Determined, innovative lecturers are the driving force behind our teaching. Alexandra Langers, a specialist in gastroenterology and hepatology at the LUMC, is an active educator, both within and outside the hospital. She passed the Senior Teaching Qualification at the end of last year. ‘I want to cultivate students’ investigative skills.’

This is part four in a series of interviews with lecturers who have recently passed the Senior Teaching Qualification (STQ).
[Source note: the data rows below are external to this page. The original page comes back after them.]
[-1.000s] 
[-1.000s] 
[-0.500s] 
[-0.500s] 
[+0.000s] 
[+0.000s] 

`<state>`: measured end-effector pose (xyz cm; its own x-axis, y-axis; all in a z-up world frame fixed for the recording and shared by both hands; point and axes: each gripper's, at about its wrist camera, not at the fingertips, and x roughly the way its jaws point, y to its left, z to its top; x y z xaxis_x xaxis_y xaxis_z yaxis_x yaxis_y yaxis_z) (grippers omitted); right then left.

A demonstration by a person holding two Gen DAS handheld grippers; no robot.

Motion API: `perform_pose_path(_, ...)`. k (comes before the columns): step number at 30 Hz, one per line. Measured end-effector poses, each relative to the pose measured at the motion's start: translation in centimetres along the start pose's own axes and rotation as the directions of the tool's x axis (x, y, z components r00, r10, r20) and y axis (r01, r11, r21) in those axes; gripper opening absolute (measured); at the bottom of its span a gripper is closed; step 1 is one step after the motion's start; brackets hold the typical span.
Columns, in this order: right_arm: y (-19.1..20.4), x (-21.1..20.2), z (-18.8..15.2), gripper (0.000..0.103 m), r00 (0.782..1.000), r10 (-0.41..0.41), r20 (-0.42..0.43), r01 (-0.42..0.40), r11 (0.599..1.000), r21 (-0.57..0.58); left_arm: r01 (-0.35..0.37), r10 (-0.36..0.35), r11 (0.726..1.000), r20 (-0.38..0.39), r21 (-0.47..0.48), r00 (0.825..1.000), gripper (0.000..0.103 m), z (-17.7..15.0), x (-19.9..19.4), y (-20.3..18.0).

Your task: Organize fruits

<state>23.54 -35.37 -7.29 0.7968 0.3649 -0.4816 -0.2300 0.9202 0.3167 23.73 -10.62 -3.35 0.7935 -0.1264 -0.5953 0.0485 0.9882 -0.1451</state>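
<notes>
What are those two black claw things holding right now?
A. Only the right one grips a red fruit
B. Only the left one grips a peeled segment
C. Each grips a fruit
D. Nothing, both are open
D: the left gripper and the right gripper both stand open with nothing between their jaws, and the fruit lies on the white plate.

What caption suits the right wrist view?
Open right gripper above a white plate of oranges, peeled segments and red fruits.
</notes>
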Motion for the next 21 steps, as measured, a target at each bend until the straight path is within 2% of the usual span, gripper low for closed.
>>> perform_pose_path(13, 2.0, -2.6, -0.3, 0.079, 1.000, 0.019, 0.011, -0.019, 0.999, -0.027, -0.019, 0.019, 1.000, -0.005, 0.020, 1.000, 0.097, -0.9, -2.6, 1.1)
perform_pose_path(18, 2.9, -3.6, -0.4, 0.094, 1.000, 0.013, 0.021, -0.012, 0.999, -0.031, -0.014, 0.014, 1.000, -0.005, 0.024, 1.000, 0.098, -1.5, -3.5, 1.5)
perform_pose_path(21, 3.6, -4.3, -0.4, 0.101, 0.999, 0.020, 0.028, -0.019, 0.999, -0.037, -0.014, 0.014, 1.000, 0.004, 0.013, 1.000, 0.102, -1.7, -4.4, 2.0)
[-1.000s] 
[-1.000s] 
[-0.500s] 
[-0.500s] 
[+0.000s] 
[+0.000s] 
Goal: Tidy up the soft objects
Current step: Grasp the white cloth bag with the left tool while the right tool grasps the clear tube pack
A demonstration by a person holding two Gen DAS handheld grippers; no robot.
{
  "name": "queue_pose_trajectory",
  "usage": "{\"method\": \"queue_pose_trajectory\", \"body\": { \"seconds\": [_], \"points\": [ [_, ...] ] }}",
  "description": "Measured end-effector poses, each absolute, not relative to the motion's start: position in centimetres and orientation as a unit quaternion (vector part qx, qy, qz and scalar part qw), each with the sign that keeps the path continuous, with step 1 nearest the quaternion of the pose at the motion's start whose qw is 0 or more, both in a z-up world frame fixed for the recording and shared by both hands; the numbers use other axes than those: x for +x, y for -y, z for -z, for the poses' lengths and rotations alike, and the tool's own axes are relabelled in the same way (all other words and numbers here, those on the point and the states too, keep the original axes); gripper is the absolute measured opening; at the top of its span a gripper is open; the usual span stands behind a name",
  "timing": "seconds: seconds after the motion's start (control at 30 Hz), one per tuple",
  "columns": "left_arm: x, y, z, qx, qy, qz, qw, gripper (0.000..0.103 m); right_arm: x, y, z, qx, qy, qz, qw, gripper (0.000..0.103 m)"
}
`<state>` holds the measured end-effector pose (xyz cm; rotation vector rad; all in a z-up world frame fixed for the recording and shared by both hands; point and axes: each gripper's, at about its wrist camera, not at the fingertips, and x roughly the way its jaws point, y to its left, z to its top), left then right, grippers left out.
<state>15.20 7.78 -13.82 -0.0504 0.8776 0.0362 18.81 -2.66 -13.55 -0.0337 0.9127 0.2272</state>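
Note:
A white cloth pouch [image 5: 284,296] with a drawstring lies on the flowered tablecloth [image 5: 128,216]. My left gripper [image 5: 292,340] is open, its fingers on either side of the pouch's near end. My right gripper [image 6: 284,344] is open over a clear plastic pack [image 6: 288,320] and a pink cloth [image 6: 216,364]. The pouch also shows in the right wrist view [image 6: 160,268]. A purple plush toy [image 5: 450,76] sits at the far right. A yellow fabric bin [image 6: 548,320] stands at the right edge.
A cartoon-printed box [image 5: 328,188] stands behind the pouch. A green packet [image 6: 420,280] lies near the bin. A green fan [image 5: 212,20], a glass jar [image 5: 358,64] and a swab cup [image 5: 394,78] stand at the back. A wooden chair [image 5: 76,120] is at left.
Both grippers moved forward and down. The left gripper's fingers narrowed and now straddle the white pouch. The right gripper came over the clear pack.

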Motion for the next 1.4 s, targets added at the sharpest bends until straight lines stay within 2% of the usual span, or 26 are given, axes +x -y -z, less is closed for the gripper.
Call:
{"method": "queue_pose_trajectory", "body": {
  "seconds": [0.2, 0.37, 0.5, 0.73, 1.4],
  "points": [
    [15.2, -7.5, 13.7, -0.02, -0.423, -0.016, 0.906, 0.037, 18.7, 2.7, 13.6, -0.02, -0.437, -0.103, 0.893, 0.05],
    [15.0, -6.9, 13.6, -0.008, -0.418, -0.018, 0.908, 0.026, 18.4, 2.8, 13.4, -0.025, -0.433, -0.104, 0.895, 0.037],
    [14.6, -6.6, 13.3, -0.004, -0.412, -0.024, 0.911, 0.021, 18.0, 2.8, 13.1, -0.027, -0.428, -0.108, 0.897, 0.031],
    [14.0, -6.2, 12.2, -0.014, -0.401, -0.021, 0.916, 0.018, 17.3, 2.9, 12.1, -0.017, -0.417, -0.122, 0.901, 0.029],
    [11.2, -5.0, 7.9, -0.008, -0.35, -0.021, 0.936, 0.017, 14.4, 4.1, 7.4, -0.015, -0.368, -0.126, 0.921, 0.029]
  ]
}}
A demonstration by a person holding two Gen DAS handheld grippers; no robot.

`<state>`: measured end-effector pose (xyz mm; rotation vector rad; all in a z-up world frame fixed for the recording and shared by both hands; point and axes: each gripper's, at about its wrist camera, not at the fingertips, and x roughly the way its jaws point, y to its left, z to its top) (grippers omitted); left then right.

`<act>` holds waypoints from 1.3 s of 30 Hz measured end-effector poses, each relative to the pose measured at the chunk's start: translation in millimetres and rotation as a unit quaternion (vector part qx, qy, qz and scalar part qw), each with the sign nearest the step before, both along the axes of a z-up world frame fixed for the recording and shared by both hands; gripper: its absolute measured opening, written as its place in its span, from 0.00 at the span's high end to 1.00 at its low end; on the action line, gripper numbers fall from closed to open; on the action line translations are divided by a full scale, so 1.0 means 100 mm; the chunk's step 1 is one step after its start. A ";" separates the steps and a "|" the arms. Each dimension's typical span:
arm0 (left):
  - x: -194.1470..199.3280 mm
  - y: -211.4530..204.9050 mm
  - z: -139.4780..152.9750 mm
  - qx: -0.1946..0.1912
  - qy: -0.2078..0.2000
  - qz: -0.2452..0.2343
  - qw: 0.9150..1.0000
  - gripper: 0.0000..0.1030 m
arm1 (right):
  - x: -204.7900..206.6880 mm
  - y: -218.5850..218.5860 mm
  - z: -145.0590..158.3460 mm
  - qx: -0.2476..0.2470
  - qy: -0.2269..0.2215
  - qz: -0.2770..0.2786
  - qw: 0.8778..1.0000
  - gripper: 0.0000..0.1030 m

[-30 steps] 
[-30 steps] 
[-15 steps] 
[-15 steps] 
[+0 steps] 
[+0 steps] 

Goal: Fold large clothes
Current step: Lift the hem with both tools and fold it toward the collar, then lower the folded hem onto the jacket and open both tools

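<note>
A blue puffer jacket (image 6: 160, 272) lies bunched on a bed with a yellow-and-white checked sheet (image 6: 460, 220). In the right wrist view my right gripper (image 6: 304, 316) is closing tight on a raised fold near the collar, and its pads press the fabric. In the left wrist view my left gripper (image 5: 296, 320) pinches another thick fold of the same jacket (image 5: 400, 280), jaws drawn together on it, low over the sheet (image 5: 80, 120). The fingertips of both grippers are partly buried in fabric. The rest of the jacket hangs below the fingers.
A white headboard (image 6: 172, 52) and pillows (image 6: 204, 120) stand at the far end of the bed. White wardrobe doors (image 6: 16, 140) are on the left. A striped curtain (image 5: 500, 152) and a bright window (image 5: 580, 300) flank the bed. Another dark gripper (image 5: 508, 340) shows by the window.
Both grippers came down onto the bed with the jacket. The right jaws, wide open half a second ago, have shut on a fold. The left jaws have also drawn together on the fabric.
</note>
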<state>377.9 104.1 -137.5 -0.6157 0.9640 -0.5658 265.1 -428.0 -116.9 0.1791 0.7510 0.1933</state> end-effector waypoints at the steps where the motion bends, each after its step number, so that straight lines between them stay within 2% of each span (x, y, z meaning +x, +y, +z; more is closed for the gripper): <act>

It would be fair to say that Alexandra Langers is passionate about teaching. She teaches trainee gastroenterologists and hepatologists in the Leiden area, coordinates the second year of the Medicine programme and lectures in various postdoctoral programmes that focus on lecturer professionalisation. ‘Teaching is an important reason why I work in academia,’ she says. ‘It gives me energy to see students enthusiastic about the material that you’re trying to teach them and to see them gain new insights.’

Common thread

Given the number of hours she invests in teaching, Langers decided to do the STQ. ‘The STQ programme gives you the opportunity to look at your teaching from a distance to see whether there is a common thread. For me, this was that I find it important to activate students and let them discover things for themselves, to cultivate their investigative skills. You want to train doctors who will keep asking critical questions.’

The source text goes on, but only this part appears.